Tout est prêt. Le ronron discret et menaçant de la technologie, la musique d’ambiance et le patient résigné que je suis. Contre mauvaise fortune bon coeur!
L’on incline ma chaise au point où je suis pratiquement couché à l’horizontale. Au plafond, astuce de dentiste me dis-je, il y a un grand poster sur lequel on aperçoit une flotte de petites embarcations entourant un grand voilier magnifique. Le tout vu à vol d’oiseau. Tous les petits voiliers et les hors-bords convergent vers le grand voilier, sur fond de mer bleu corail. Me voilà fasciné! Je vois dans cette photo comme une allégorie de la vie, de la quête de l’absolu…
Entre alors dans mon champ de vision le regard attentif de mon dentiste. Un regard intelligent, soucieux et bienveillant penché sur moi. Un regard tout entier consacré à cette dent qu’il faut sauver.

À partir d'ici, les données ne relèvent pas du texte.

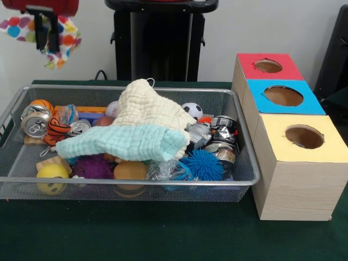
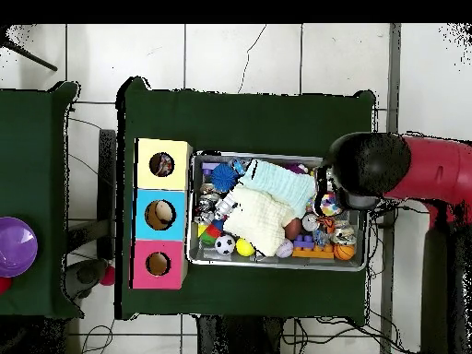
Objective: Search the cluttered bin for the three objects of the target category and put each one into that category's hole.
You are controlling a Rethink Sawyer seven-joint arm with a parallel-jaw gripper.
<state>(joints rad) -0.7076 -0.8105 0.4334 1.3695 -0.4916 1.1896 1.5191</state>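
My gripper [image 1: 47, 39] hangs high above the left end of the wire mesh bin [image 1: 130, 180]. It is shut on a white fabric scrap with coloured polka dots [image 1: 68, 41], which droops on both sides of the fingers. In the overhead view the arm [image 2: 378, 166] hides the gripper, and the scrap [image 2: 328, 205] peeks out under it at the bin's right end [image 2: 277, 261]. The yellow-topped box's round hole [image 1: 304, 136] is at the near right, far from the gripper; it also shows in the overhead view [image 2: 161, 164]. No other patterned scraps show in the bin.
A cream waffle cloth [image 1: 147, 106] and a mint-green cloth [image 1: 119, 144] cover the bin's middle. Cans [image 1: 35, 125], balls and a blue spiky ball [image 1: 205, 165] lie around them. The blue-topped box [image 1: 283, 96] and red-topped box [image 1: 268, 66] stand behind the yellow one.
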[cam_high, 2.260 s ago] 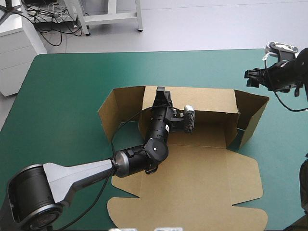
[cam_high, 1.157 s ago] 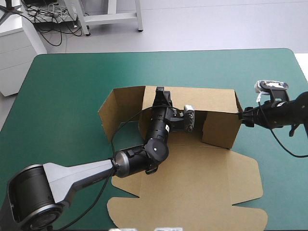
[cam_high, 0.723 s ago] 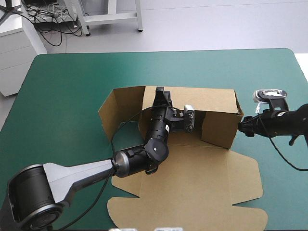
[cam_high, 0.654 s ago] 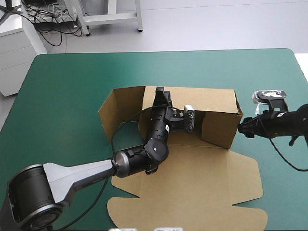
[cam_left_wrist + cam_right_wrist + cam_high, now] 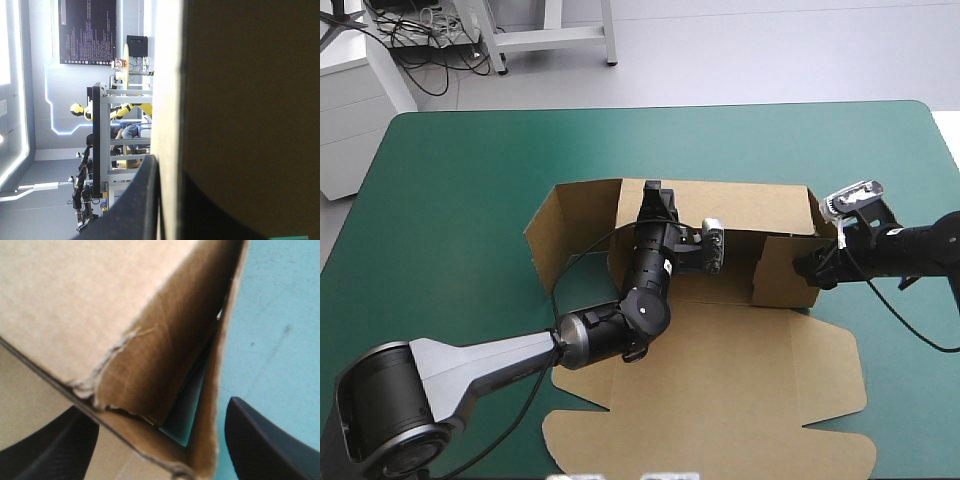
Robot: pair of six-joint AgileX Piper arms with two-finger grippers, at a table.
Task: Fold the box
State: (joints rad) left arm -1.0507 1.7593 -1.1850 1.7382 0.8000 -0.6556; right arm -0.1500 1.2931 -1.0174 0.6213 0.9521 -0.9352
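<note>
The brown box [image 5: 720, 370] lies in the middle of the teal-green table [image 5: 460, 180], only partly raised. Its lid panel [image 5: 710, 420] is flat on the near side of the box, notched tabs at its outer edge, and its back wall [image 5: 750, 205] stands upright along the far side.

At the box's left end a flap [image 5: 548, 245] splays outward from the back wall. At the right end the right flap [image 5: 788, 275] is swung inward and stands upright across that end.

The left gripper [image 5: 655, 196] reaches over the box floor to the top edge of the back wall, left of the wall's middle. In the left wrist view its black fingers [image 5: 137, 205] are pressed together on that board, whose pale edge runs up between them.

The right gripper [image 5: 808, 268] sits at the box's right end, against the outer face of the right flap. In the right wrist view its fingers [image 5: 270, 440] stand wide apart, gripping nothing, and the folded corner of the box juts into the gap between them.
</note>
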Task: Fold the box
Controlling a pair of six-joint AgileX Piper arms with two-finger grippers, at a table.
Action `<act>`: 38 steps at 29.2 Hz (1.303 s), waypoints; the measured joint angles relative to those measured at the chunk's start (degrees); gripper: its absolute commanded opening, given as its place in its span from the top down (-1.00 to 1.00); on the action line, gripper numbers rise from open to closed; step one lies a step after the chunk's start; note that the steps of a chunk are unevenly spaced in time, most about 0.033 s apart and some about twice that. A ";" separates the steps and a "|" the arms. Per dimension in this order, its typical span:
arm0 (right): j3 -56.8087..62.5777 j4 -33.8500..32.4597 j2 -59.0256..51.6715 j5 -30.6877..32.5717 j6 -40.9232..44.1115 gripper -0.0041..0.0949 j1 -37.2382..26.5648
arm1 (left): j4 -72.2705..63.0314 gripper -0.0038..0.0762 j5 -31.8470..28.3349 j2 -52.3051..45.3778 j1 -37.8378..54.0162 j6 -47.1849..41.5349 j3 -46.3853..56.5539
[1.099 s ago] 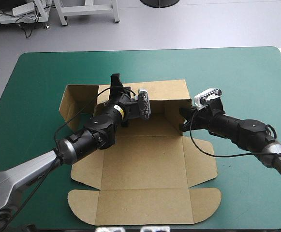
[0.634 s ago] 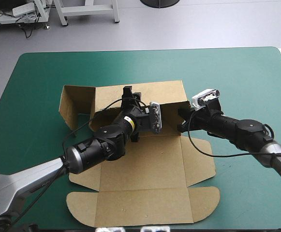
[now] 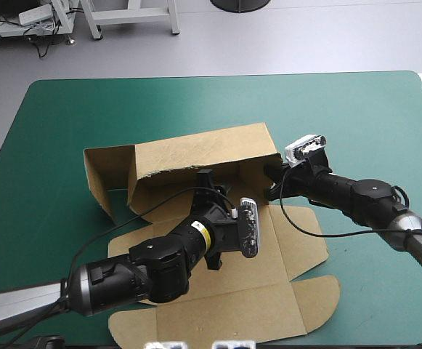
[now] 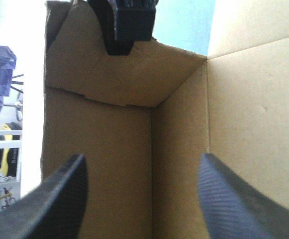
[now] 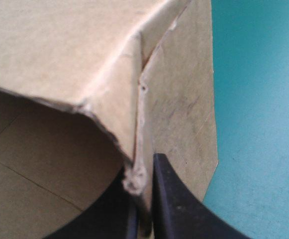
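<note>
Teal-green table [image 3: 356, 102] holds the box [image 3: 218, 149] at its centre, far wall now leaning over the base. Fingers apart, the left gripper [image 4: 142, 157] has backed toward the near edge; the right gripper [image 5: 143, 169] stays clamped on the box's right corner.

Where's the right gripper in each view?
High view: right gripper at the box's raised right-hand corner.
Left wrist view: right gripper on the far wall's edge.
Right wrist view: right gripper shut on that corner.
Shared landmark: the raised corner.

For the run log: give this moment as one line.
box: far wall raised, front flaps flat on teal-green cover | left gripper: open, facing raised wall | right gripper: shut on box's right corner
</note>
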 measured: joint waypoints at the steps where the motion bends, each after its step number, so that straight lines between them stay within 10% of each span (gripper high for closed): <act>1: -0.03 -0.52 0.00 0.00 0.36 0.96 0.00 | -1.40 0.90 0.28 -0.93 0.00 -0.32 -0.01; 10: -0.55 -7.62 -1.47 -0.18 4.98 0.96 0.00 | -4.35 0.91 8.72 -11.37 2.27 -13.04 -0.01; 15: -3.78 -24.26 -3.72 1.00 18.23 0.96 0.05 | -4.77 0.91 13.99 -14.67 8.83 -16.39 -0.01; 27: -16.15 -66.71 -5.44 17.27 58.25 0.96 0.23 | -9.26 0.91 12.25 -18.48 29.33 -20.88 -0.65; 38: -25.78 -78.37 -5.68 33.08 68.00 0.96 0.23 | -22.81 0.91 9.87 -21.99 44.42 -12.46 -1.52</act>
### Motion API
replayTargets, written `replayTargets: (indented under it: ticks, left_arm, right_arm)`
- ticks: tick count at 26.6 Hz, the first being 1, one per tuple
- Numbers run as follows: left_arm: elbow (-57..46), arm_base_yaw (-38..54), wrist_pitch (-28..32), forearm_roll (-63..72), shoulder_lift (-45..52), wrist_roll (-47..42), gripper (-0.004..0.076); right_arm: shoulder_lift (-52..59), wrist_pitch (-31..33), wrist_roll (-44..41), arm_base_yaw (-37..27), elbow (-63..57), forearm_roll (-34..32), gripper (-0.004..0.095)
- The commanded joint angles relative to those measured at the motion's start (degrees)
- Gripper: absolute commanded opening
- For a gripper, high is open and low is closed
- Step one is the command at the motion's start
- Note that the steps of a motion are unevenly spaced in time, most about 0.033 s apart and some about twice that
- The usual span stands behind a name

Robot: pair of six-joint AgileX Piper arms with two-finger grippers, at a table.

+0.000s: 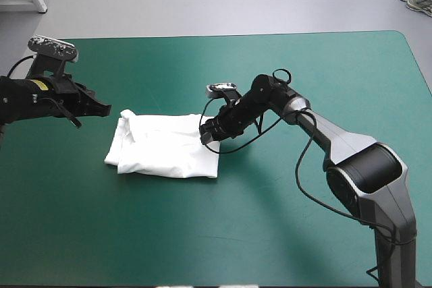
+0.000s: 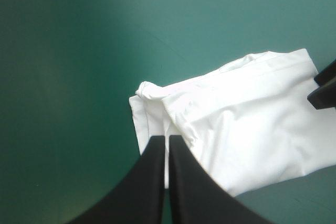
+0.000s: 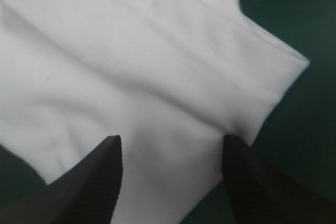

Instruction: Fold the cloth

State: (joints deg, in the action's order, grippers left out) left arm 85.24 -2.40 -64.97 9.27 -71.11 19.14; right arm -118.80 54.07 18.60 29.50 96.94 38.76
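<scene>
T-shirt point(image 1: 165, 146): folded bundle, a little toward 9 o'clock of desk point(image 1: 270, 234) centre. Right end effector point(image 1: 208, 136) spread wide over its 3 o'clock edge (gripping nothing). Left end effector point(image 1: 101, 109) closed, empty, near its 10 o'clock corner.

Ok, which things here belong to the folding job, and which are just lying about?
In the job: T-shirt, a folded bundle; left pincer, shut, at its left end; right pincer, open, over its right edge.
Just lying about: no loose thing shows; there is only the table, teal-green.
</scene>
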Motion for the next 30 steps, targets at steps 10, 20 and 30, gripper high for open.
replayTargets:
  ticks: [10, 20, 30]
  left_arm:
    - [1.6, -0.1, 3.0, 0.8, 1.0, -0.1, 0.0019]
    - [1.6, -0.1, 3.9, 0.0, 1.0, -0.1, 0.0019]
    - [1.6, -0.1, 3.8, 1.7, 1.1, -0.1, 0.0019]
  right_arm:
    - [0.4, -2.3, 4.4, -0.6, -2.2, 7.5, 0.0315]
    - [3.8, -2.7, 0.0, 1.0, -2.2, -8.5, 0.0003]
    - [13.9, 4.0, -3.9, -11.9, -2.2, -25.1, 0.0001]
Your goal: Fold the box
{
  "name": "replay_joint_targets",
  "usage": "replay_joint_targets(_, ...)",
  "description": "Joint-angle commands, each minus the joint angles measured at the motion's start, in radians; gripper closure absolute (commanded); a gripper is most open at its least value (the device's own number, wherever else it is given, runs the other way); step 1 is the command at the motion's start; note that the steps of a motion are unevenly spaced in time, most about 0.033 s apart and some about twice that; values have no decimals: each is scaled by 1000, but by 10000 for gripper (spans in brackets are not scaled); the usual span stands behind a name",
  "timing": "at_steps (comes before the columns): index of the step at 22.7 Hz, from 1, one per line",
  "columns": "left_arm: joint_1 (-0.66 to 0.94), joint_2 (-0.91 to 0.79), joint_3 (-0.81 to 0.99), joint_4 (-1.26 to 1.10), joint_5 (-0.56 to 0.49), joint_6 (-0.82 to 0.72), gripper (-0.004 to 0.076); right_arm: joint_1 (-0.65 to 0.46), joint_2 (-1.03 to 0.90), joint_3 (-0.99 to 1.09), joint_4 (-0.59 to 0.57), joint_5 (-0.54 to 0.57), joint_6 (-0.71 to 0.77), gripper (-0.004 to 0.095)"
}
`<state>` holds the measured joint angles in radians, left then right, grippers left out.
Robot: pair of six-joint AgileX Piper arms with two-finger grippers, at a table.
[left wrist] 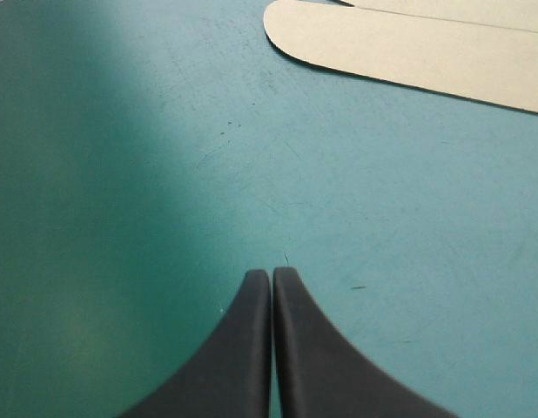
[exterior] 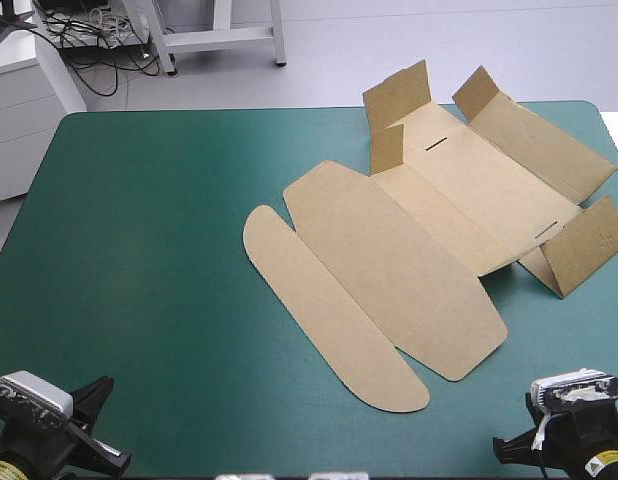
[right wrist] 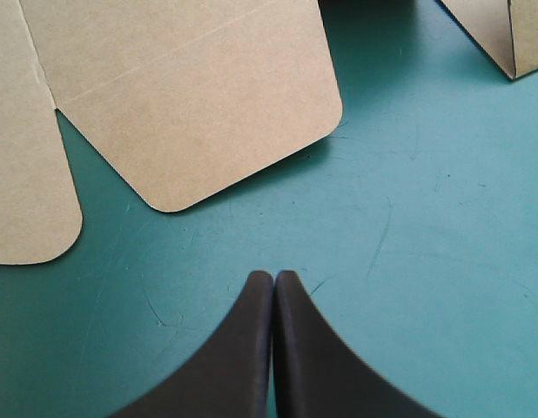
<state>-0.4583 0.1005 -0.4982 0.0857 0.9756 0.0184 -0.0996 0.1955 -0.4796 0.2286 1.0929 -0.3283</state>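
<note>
The box (exterior: 429, 250) lies as a flat brown sheet right of centre on the teal-green counter (exterior: 159, 260), far flaps raised. In the high view its creases run 10 to 4 o'clock. The left gripper (left wrist: 272, 277) has its fingers closed and empty, with the rounded flap (left wrist: 408, 48) at 1 o'clock, well apart. The right gripper (right wrist: 274, 279) has its fingers closed and empty, with the lid corner (right wrist: 199, 122) near at 11 o'clock. The right arm appears the nearer.
</note>
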Motion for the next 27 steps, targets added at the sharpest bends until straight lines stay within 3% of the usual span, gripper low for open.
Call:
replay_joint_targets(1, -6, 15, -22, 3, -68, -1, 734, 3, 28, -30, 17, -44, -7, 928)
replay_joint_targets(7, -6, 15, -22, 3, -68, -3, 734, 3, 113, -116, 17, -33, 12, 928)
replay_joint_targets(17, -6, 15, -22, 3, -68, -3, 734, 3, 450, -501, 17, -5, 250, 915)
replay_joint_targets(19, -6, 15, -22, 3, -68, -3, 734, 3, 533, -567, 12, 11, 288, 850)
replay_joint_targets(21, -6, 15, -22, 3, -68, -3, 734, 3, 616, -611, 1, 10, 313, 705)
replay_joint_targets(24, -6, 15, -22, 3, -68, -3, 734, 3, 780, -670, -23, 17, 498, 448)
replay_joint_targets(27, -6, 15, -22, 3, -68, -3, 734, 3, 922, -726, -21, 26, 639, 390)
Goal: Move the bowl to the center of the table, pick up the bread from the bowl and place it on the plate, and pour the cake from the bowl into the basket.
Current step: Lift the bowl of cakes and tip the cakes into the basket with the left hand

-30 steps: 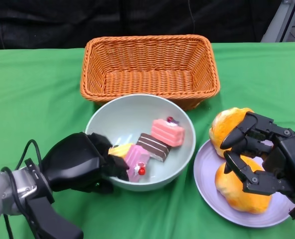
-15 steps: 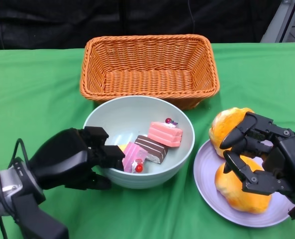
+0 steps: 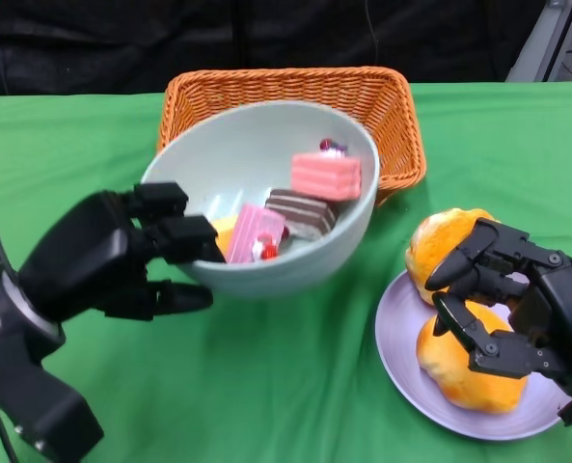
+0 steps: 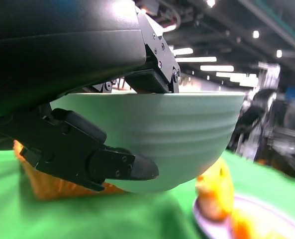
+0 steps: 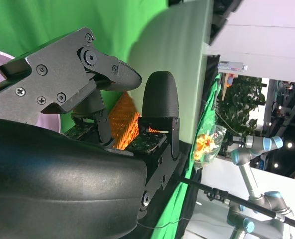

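My left hand [image 3: 112, 256] grips the near-left rim of the pale green bowl [image 3: 242, 159] and holds it raised off the table, in front of the orange wicker basket [image 3: 387, 106]. Inside the bowl lie several cake pieces: a pink one [image 3: 326, 176], a chocolate one [image 3: 302, 212] and a pink-and-yellow one [image 3: 252, 234]. From the left wrist view the bowl [image 4: 177, 137] hangs above the green cloth with fingers [image 4: 82, 154] under it. Two orange breads [image 3: 459, 362] sit on the lilac plate [image 3: 401, 347] at the right. My right hand [image 3: 517, 304] hovers over the breads with its fingers spread.
A green cloth [image 3: 286, 386] covers the table. The basket stands at the back middle, partly hidden by the lifted bowl. The plate sits at the near right. A black backdrop runs behind the table.
My left hand has lifted the bowl off the table and carried it back toward the basket. The cakes shifted inside it. The right hand and breads stayed put.
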Action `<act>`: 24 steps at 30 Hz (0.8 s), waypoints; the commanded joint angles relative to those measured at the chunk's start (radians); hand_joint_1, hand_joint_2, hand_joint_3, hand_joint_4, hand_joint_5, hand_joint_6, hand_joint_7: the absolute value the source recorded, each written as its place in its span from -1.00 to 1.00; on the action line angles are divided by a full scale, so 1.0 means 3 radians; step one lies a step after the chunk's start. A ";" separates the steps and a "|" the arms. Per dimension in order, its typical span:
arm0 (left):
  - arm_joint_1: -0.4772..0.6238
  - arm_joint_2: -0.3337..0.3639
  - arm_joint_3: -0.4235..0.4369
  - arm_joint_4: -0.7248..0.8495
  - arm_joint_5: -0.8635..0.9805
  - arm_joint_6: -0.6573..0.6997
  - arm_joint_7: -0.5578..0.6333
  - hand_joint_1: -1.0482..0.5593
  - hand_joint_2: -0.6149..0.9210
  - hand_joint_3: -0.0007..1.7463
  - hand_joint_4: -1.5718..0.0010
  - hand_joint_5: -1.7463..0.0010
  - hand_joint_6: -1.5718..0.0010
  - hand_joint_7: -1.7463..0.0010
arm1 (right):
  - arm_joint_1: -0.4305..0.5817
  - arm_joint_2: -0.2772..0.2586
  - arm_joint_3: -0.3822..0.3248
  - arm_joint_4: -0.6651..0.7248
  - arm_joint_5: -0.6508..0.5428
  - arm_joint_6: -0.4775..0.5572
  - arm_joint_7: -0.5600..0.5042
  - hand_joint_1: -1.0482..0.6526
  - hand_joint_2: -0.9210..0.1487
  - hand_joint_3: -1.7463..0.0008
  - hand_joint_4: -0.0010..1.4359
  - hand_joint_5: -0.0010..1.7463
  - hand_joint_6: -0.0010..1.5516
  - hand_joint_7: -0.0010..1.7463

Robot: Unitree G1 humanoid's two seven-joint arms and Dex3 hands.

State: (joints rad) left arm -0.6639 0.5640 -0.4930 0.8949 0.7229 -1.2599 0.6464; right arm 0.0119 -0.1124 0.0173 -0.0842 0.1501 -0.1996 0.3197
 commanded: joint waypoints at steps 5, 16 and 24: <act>-0.0080 -0.0201 0.0237 -0.0119 -0.1540 -0.0005 -0.1262 0.18 0.65 0.13 0.12 -0.99 0.01 -0.38 | 0.0092 -0.0058 0.0068 -0.0076 0.0014 -0.0018 0.0114 -0.04 -0.26 -0.09 0.02 0.89 -0.17 0.62; -0.0410 -0.0837 0.0686 -0.0366 -0.2800 0.0898 -0.2938 0.17 0.69 0.07 0.03 -1.00 0.10 -0.67 | 0.0130 -0.0080 0.0130 -0.0102 -0.0031 0.0028 0.0168 0.00 -0.28 -0.10 0.01 0.90 -0.19 0.66; -0.0928 -0.1368 0.1170 0.0250 -0.3081 0.1510 -0.3726 0.11 0.67 0.09 0.00 -1.00 0.07 -0.60 | 0.0166 -0.0083 0.0190 -0.0101 0.0030 0.0060 0.0247 0.06 -0.27 -0.13 -0.01 0.94 -0.20 0.71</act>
State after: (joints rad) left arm -0.8899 0.1661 -0.1769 0.9396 -0.1737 -0.8324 -0.4557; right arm 0.0495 -0.1243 0.0742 -0.0999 0.1517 -0.1931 0.3879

Et si Dieu se penchait ainsi sur nous? Une présence qui se manifesterait à travers l’autre. Et voilà qui me relance sur cette grande question de la proximité à l’autre qu’évoque Jésus dans son Évangile.
L’autre est marqué de l’empreinte de Dieu. Non pas qu’il soit Dieu, mais il possède en partage ce qui marque l’être même de Dieu : l’intelligence, l’amour, la compassion. Ces qualités Dieu en fait don à l’Homme, au point où elles deviennent liées intimement à son être. En l’autre, je puis contempler quelque chose de Dieu.
L’autre me devient précieux à cause de ce qu’il est, aimable pour ce qu’il est, car Dieu le rend digne d’amour, sujet de mon émerveillement. Tout comme l’on se saisit d’admiration devant la plus belle des fleurs. Comment l’expliquer? Sinon que la fleur est investie de beauté et que la beauté est la nourriture même de l’âme. Oui, je sais, les fleurs ne sont pas toutes belles, et pourtant dans toutes les fleurs s’exprime le génie du Créateur. Elles sont toutes une pensée de Dieu, du pissenlit au cactus!
C’est Maurice Zundel qui écrit dans une homélie pour le premier dimanche de l’Avent: « Dans les autres, il y a l’Autre et c’est parce que dans les autres le destin de Dieu est engagé, c’est parce qu’il est mis en question par chaque décision de la volonté, c’est à cause de cela que le prochain nous est confié, c’est à cause de cela que nous avons la charge des autres, parce qu’en eux nous avons la charge de l’Autre ». Mystérieusement je me sens l’objet de ce mystère assis sur la chaise de mon dentiste.
Je quitte la clinique un peu plus léger. Je n’ai vraiment rien ressenti cette fois-ci.